Lalu bagaimana ciri-ciri konkrit gereja yang suam-suam kuku? Kita bisa memikirkan banyak poin sehubungan dengan definisi di atas. Dalam tulisan ini kita hanya menyoroti dua saja. Dua poin ini paling esensial.
Setiap gereja yang tidak memberitakan Injil Yesus Kristus dengan setia adalah gereja yang suam-suam kuku. Apakah Kristus selalu ditampilkan sebagai satu-satunya harta yang berharga melebihi semua berhala dan kekayaan dunia?
Jika kita mau mengakui dengan jujur, banyak gereja tergolong suam-suam kuku. Yang diberitakan hanya berkat dan mujizat Kristus belaka. Berkat Tuhan menjadi lebih penting daripada Pribadi Tuhan itu sendiri. Ironisnya, mereka justru menggunakan Kristus untuk memuaskan segala keinginan duniawi mereka terhadap kemakmuran, popularitas dan kenyamanan jasmani belaka.

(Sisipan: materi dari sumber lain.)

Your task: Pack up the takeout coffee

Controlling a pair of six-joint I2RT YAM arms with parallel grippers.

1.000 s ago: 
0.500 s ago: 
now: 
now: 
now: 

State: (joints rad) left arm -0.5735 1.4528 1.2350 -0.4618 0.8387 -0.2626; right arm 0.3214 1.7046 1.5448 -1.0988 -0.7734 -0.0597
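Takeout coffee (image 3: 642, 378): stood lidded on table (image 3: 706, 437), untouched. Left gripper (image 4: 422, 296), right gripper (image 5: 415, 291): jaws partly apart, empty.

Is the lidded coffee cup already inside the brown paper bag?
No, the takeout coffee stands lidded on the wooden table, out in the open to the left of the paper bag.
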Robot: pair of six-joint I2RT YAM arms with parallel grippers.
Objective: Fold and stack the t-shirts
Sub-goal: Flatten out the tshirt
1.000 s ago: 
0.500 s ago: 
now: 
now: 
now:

Gereja yang tidak berani berbicara tentang dosa juga bisa disebut suam-suam kuku. Persoalan terbesar manusia adalah dosa. Ketakutan manusia terbesar adalah kematian (maut). Dua hal ini hanya bisa diselesaikan melalui pengurbanan Kristus yang sempurna dan beranugerah. Jika gereja tidak membicarakan dosa secara terus-menerus, kesadaran jemaat terhadap dosa juga akan menipis. Perasaan mereka menjadi tumpul. Pada akhirnya mereka tidak bisa melihat kebutuhan mereka yang mendesak dan terus-menerus terhadap Kristus.
Jika yang dicari oleh jemaat hanyalah kecukupan secara jasmani, mereka bisa mendapatkan semua itu tanpa Kristus. Iblis bisa menyediakan popularitas dan berkat jasmani (Mat. 4:1-11). Kerja keras bisa membuat orang kaya menjadi kaya (Ams. 10:4). Bahkan ketika semua kebutuhan jasmani sudah tercukupi, mereka merasa tidak lagi mmebutuhkan Kristus. Inilah jemaat yang suam-suam kuku yang siap dimuntahkan oleh Kristus!
Seberapa pentingkah Kristus bagi kita? Apakah Dia menjadi salah satu, nomor satu, atau satu-satunya harta yang berharga bagi kita ? Seberapa jauh kita menyadari keberdosaan dan kehinaan kita di hadapan Allah sehingga kita terus-menerus menyadari kebutuhan kita yang mendesak terhadap Kristus? Soli Deo Gloria.